Sunday, January 27, 2008

Story Time: Bettman and Project G



Somewhere deep inside/nhl HQ, Mr. Bettman sits behind a rich mahogany desk, petting his large, dark eyed cat. It is appropriately named "99" after the greatest scorer the league has ever known. The office is dark, except for a lamp on Bettman's desk and a TV, which is showing a replay of Marian Gaborik's five goal game. Bettman is pouring through the video tape, celebrating the achievements of his long troublesome secret robot goal scoring agent, Project G.

An artist's rendering of GB.
(C) Cartoon Network/Adult Swim

GB: Haha! Look at this 99! We have finally succeeded! Soon all will know hockey as the greatest sport on Earth. All will be mesmerized by it's abundance of goal scoring! Finally, all of our patience and persistence will have paid off!!

*99 purrs affectionately*

GB: Yes, we had tried for so long and failed so many times. There was Project 88 and Project Reebok. And who could forget Project Daigle? He was supposed to be the one who brought us back to the glory of the 1980s. There was always a concussion or malfunction of some kind to set us back. But we may have finally found a break through. Project G!

Project G was thought to be a lost cause, with so many groin malfunctions and what not. We worked so long and hard to create a perfect scorer for the post-lockout/nhl. His physique was perfect along with an uncanny scoring touch and speed. All that happened though was injury after injury.

But look at this tape, 99! It's magnificent! Five goals in one game?! It's been 11 long, painful years.

*GB forwards through the video, mesmerized by the scoring and convinced that the/nhl has finally turned the corner*

Finally!! We will soon return to the glory days of the 1980s!
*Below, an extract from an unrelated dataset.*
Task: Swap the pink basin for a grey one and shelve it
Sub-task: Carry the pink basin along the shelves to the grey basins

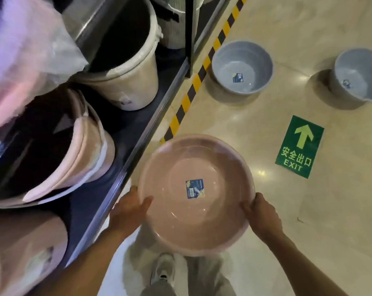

Project G will continue it's dominance of the/nhl, while no one has the slightest idea that it is a machine and not a man. MWUAHAHAHHAHAHAHAHA!!!!!

*As the video concludes, Gaborik tweaks its groin while being carried off the ice by jubilant teammates. GB sits in stunned silence, while buzzers go off in the background, indicating a malfunction.*

GB: Aw, come onnnnnnn. You have got to be kidding me.

*pages secretary on phone*

GB: Maria, tell Project Penguin Take Over to turn it up a notch. And get me some scotch.